(Stored data entries)
'''

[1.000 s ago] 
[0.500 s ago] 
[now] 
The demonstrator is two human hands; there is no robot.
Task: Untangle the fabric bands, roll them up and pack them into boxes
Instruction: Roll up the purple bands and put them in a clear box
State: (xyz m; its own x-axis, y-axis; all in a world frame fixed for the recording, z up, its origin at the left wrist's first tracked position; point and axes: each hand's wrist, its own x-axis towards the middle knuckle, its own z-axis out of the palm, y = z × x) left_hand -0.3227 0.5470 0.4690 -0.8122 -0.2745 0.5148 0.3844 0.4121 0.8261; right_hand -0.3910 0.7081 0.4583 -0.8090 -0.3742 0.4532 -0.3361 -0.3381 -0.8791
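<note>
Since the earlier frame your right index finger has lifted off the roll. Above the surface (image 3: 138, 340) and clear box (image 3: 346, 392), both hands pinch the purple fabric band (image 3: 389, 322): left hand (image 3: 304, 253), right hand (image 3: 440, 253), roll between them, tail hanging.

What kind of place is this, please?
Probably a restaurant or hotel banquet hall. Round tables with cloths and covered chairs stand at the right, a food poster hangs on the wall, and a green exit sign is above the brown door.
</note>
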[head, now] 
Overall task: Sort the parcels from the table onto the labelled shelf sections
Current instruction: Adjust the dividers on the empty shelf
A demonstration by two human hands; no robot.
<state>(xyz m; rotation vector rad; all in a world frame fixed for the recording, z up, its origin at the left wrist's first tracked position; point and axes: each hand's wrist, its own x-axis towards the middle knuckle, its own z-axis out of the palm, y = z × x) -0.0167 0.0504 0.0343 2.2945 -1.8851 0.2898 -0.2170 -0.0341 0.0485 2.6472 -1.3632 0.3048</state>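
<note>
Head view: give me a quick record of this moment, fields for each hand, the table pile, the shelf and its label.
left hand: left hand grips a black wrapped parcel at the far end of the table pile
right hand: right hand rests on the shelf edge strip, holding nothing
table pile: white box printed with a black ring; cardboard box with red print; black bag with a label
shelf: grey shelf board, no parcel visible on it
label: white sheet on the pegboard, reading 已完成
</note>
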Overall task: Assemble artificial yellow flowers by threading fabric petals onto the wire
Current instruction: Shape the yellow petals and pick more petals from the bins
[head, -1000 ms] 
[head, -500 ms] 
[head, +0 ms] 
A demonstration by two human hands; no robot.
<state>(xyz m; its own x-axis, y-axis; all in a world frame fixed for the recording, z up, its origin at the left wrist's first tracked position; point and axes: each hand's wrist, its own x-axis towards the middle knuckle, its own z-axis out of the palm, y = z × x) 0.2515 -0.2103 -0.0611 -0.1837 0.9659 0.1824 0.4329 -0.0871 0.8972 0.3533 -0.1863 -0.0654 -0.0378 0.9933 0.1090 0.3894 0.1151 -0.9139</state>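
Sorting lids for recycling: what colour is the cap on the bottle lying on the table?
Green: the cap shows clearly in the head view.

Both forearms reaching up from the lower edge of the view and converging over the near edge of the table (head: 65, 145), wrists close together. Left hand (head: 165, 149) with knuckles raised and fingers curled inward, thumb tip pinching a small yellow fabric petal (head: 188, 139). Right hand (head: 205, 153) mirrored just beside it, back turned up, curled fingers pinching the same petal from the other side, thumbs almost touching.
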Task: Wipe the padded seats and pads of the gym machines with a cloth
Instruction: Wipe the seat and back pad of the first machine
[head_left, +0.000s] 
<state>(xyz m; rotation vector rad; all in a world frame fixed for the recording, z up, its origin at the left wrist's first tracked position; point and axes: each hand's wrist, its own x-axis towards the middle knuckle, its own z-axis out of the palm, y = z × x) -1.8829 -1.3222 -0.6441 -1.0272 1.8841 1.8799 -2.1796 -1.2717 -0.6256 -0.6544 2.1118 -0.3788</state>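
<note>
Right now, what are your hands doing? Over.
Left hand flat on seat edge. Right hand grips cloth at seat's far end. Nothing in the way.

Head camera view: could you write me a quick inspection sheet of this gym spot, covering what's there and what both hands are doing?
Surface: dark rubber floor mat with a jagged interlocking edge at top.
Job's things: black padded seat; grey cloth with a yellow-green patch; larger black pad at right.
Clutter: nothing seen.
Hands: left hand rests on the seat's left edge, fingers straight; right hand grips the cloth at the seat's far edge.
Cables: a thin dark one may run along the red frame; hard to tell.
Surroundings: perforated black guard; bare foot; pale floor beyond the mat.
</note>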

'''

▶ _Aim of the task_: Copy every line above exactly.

▶ _Exercise answer_:
[1.000 s ago] 
[0.500 s ago] 
[now] 
The demonstrator is two human hands; there is no robot.
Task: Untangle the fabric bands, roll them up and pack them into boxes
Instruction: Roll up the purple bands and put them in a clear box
State: (xyz m; its own x-axis, y-axis; all in a world frame fixed for the recording, z up, its origin at the left wrist's first tracked position; point and axes: each hand's wrist, its own x-axis towards the middle knuckle, its own z-axis out of the palm, y = z × x) left_hand -0.3227 0.5470 0.4690 -0.8122 -0.2745 0.5148 0.3844 0.4121 0.8261; right_hand -0.3910 0.7081 0.4583 -0.8090 -0.3742 0.4532 -0.3361 -0.3381 -0.8791
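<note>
Since the earlier frame your right index finger has lifted off the roll. Above the surface (image 3: 138, 340) and clear box (image 3: 346, 392), both hands pinch the purple fabric band (image 3: 389, 322): left hand (image 3: 304, 253), right hand (image 3: 440, 253), roll between them, tail hanging.

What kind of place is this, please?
Probably a restaurant or hotel banquet hall. Round tables with cloths and covered chairs stand at the right, a food poster hangs on the wall, and a green exit sign is above the brown door.
</note>
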[head, now] 
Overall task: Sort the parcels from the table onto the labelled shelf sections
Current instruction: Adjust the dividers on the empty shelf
A demonstration by two human hands; no robot.
<state>(xyz m; rotation vector rad; all in a world frame fixed for the recording, z up, its origin at the left wrist's first tracked position; point and axes: each hand's wrist, its own x-axis towards the middle knuckle, its own z-axis out of the palm, y = z × x) -0.0167 0.0504 0.0343 2.2945 -1.8851 0.2898 -0.2170 -0.0341 0.0485 2.6472 -1.3632 0.3048</state>
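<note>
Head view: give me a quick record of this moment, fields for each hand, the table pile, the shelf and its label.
left hand: left hand grips a black wrapped parcel at the far end of the table pile
right hand: right hand rests on the shelf edge strip, holding nothing
table pile: white box printed with a black ring; cardboard box with red print; black bag with a label
shelf: grey shelf board, no parcel visible on it
label: white sheet on the pegboard, reading 已完成
</note>
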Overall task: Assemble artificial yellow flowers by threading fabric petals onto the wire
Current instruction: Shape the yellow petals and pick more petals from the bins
[head, -1000 ms] 
[head, -500 ms] 
[head, +0 ms] 
A demonstration by two human hands; no robot.
<state>(xyz m; its own x-axis, y-axis; all in a world frame fixed for the recording, z up, its origin at the left wrist's first tracked position; point and axes: each hand's wrist, its own x-axis towards the middle knuckle, its own z-axis out of the palm, y = z × x) 0.2515 -0.2103 -0.0611 -0.1837 0.9659 0.1824 0.4329 -0.0871 0.8972 0.3533 -0.1863 -0.0654 -0.0378 0.9933 0.1090 0.3894 0.1151 -0.9139</state>
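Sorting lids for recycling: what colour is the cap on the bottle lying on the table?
Green: the cap shows clearly in the head view.

Both forearms reaching up from the lower edge of the view and converging over the near edge of the table (head: 65, 145), wrists close together. Left hand (head: 165, 149) with knuckles raised and fingers curled inward, thumb tip pinching a small yellow fabric petal (head: 188, 139). Right hand (head: 205, 153) mirrored just beside it, back turned up, curled fingers pinching the same petal from the other side, thumbs almost touching.
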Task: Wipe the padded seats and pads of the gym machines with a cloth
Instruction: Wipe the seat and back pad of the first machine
[head_left, +0.000s] 
<state>(xyz m; rotation vector rad; all in a world frame fixed for the recording, z up, its origin at the left wrist's first tracked position; point and axes: each hand's wrist, its own x-axis towards the middle knuckle, its own z-axis out of the palm, y = z × x) -1.8829 -1.3222 -0.6441 -1.0272 1.8841 1.8799 -2.1796 -1.2717 -0.6256 -0.6544 2.1118 -0.3788</state>
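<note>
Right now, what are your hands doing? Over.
Left hand flat on seat edge. Right hand grips cloth at seat's far end. Nothing in the way.

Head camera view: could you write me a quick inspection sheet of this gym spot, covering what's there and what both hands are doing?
Surface: dark rubber floor mat with a jagged interlocking edge at top.
Job's things: black padded seat; grey cloth with a yellow-green patch; larger black pad at right.
Clutter: nothing seen.
Hands: left hand rests on the seat's left edge, fingers straight; right hand grips the cloth at the seat's far edge.
Cables: a thin dark one may run along the red frame; hard to tell.
Surroundings: perforated black guard; bare foot; pale floor beyond the mat.
</note>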

Nothing else is needed to complete the answer.